Whole Foods Market is ramping up its store expansion in a big way, CEO Jason Buechel told attendees at the National Retail Federation’s NRF 2023 Retail’s Big Show in New York City.
The Amazon-owned specialty grocer currently has dozens of stores in its development pipeline but aims to boost that through an aggressive plan for annual openings, according to Buechel, who spoke at Manhattan’s Jacob Javits Center in a keynote chat with Nick Handrinos, vice chair and U.S. leader for retail and consumer products at Deloitte.
“We are so bullish on our potential to continue to add stores,” said Buechel, who became CEO of Whole Foods on Sept. 1 after serving as chief operating officer of the Austin, Texas-based chain since 2019. “We currently have about 50 stores in our pipeline. We're looking to grow that to at least a hundred. Ultimately, we want to be opening 30 or more stores a year. For us, it’s the ability to serve more customers.”
Whole Foods plans to expand its footprint into new markets and grow its presence in its current market areas, Buechel noted on Monday.
“There are two ways by which we’re going to do that [expansion]. One is we’re going to go to new markets. Next month, we’re opening our very first store in Montana, in Bozeman,” he said. Due to open Feb. 1, the Bozeman location will bring the chain into its 44th state.
“Here in New York is a great example of where we expanded existing markets. Last Wednesday [Jan. 11], we opened our One Wall Street store. It’s an amazing store. We’ve talked about theater of retail. For us, this is like a flagship experience,” Buechel said.
The 42,000-square-foot store, at 66 Broadway, sits in the city’s Financial District and reflects the Art Deco history of the landmark building, including Wall Street-inspired influences. With that location, Whole Foods now has 18 stores in New York City, including 14 in Manhattan and four in Brooklyn.
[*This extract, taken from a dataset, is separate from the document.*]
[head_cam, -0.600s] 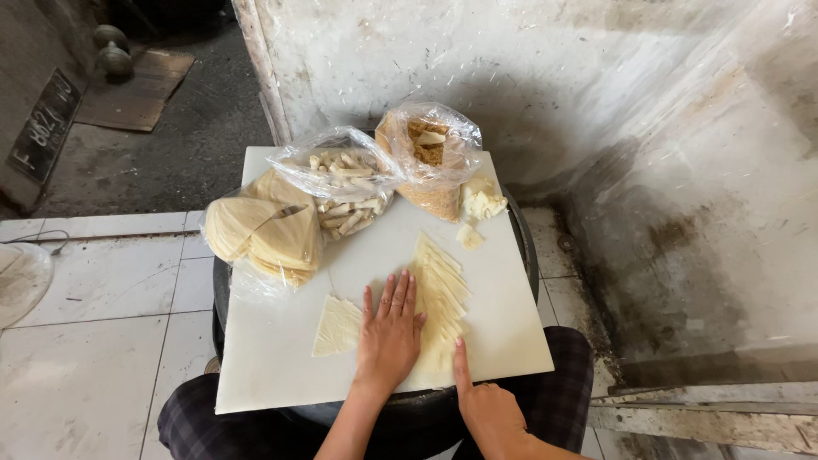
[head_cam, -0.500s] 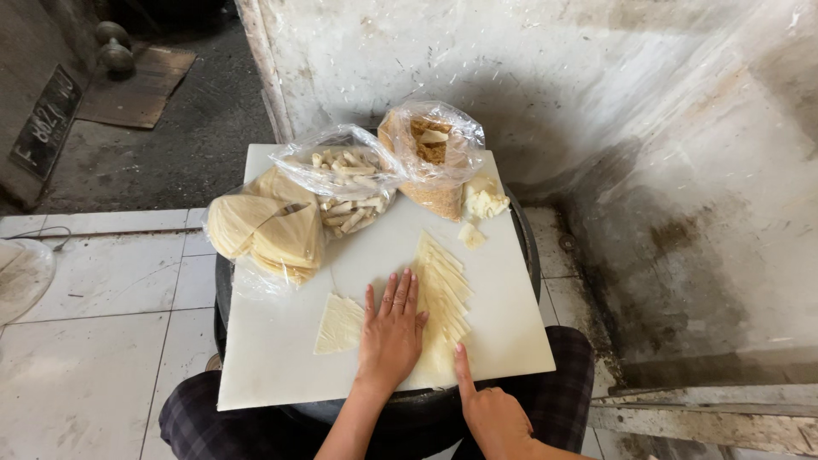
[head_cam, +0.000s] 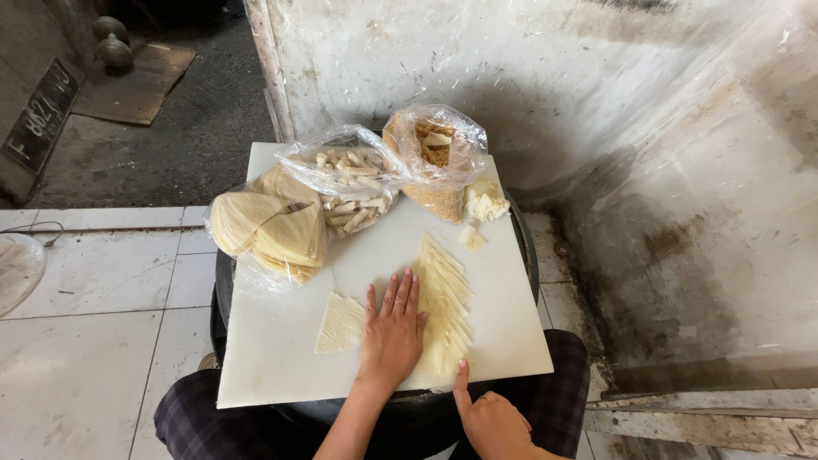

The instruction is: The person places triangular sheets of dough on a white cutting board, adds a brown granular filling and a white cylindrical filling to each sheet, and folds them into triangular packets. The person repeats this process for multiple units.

“One of the things that I love is the original elevator doors are up against the wall behind the south checkout,” Buechel explained. “We’ve got the original mailbox, which is just off of our produce department, and throughout the store are just amazing experiences for customers to engage.”
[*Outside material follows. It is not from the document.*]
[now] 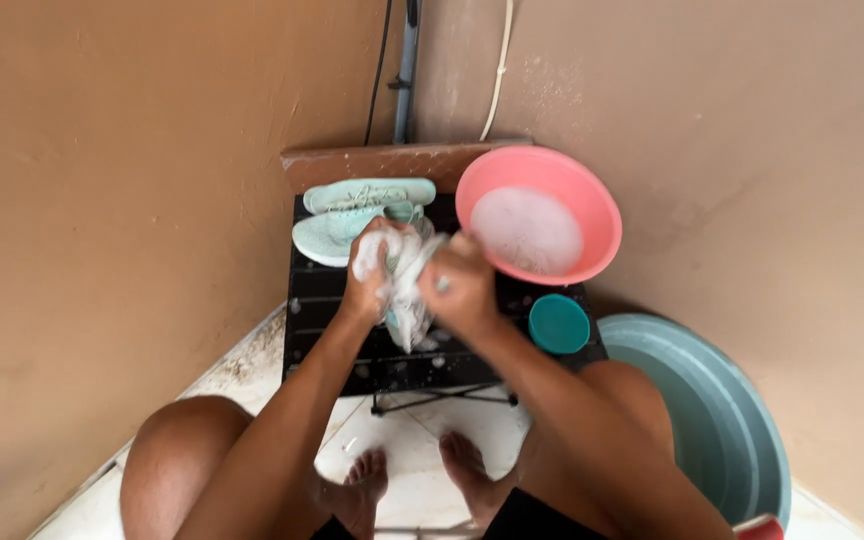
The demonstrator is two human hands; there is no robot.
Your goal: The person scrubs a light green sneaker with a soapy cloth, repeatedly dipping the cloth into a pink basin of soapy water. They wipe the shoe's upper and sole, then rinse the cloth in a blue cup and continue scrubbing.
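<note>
Knees and bare feet of the seated person lie nearest the lens, on a pale tiled floor; both forearms reach forward over a low black table set into the corner of two tan walls.

Surroundings, by size: a large grey-green tub stands on the floor to the person's right; a pink basin with sudsy water rests at the table's far right, tipped toward the person; two mint shoes lie side by side at the far left of the table, against a brown board; a small teal cup sits at the near right edge, just beside the basin.

Work piece: a soapy mint shoe is held above the table's middle, between both hands, white lather hanging from it.

Procedure, as judged: hold the shoe firmly with one hand while the other scrubs; keep it over the table so that suds drip there and not on the feet; turn it so every face is reached; wet it again from the basin when the lather thins.

Fingers: the left hand is curled tightly round the shoe's left side, fingers wrapped and hardly open; the right hand is closed into a near fist against the shoe's right side; whether it also grips a brush cannot be told, since foam and knuckles hide the palm.
</note>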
Whole Foods also is experimenting with various concepts on the brick-and-mortar front.
“The other part that’s so exciting about our growth is we’re looking at new formats on top of it. I can’t share a lot today, but we’ve got a couple of examples that we’ve already done,” Buechel told Deloitte’s Handrinos.
“We’ve got an Idea Market store in Denver, as an example, where we’re looking at ways of creating a more curated selection. We’ve really focused on areas like how we can bring more sustainability to the customer, more offerings around an organic, taking plastic out of the water bottle aisle—so doing things that we believe customers are really looking for,” Buechel explained. “Sometimes customers help us, and we can see how they respond and use that as sort of a test slide. We’re looking at a number of other concepts as well, which today either are physical stores you may not be able to get the real estate we’re looking for, or ultimately new ways that we can serve customers and how we might lay out a store the size and shape, etc.”
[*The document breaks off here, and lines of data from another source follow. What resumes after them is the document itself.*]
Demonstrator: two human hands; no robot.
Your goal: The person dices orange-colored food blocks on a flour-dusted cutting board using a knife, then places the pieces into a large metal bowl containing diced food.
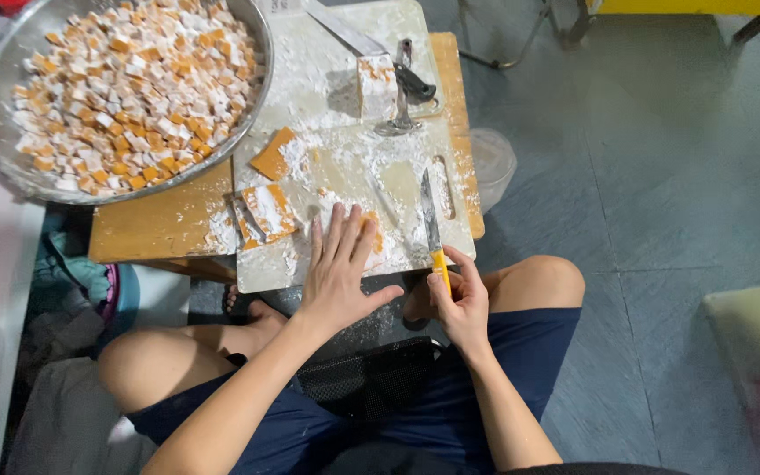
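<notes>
Orange candy slab [371, 230], dusted in white powder, lies near the front edge of the white cutting board [354, 167], mostly hidden under the left hand [340, 268], which presses on it flat with fingers spread and extended. The right hand [461, 303] is closed around the yellow handle of a knife [433, 233], whose blade lies along the board just to the right of the slab, tip pointing away from the person. Further back on the board sit another flat orange piece [273, 158], a powdered block partly cut into strips [266, 213], and a metal scraper with a dark-handled tool [402, 88] beside it. A large metal bowl [10, 53] heaped with small orange-and-white cubes rests on the wooden tabletop [160, 224] at the back left, overlapping the board's corner. The main risk, as I judge it, is the blade meeting the spread fingers: they lie close to the knife's line, and the loose powder could let the slab or the holding hand slide. The board also overhangs the tabletop toward the person's bare knees, so a hard downward push near that edge might tip it, and a dropped knife would land on the legs.
</notes>
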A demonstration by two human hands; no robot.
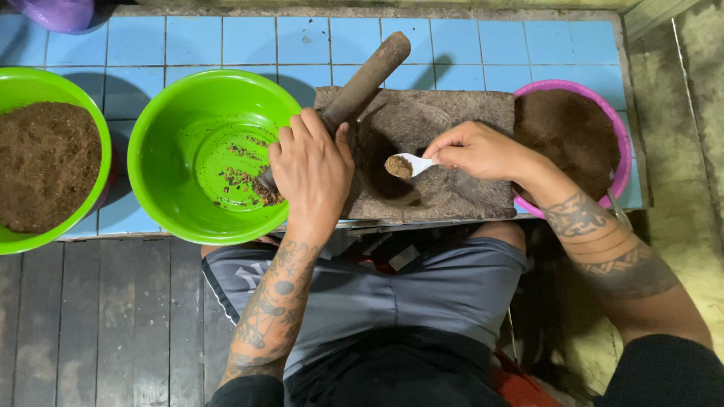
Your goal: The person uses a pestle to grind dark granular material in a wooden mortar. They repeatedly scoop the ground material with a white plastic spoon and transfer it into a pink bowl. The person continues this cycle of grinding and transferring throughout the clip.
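We sit at a blue-tiled counter (467,45) above a dark plank floor (98,324). A stone slab (467,113) lies between a green bowl (162,128) and a pink bowl (615,136) of brown powder. Our left hand (311,167) clenches a wooden pestle (367,78), its long axis slanting up-right. Our right hand (477,149) pinches a white spoon (413,163) of powder, bowl pointing left over what seems the slab's hollow, nearer than the left.

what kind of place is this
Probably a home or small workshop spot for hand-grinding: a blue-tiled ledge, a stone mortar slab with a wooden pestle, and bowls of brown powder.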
Buechel shared Whole Foods’ new strategic plan, dubbed “Growing with Purpose,” with employees in its first quarterly town hall meeting of 2023 last week. The chain opened 11 stores in 2022, most recently locations in Culver City, California; Grand Rapids, Michigan; and Pittsburgh in August, and currently operates 534 stores overall, including 513 in the United States (43 states and the District of Columbia), 14 in Canada and seven in the United Kingdom.
Handrinos noted that Whole Foods has done an excellent job in maintaining its better-for-you value proposition with consumers, especially in an unstable economic environment.
“Our customer really cares about quality standards and the differentiation that we bring to market,” Buechel said. “Customers want to have transparency, and I think one of the things that we do really well is we offer programs that simplify that,” he added. “I look at value from a customer side of things. It’s not just what something costs. It’s the price and the value we’re helping bring to the customer. For us, it’s the homework that we’re doing and the work that we’re doing throughout the entire supply chain that they can feel good about what they're buying.”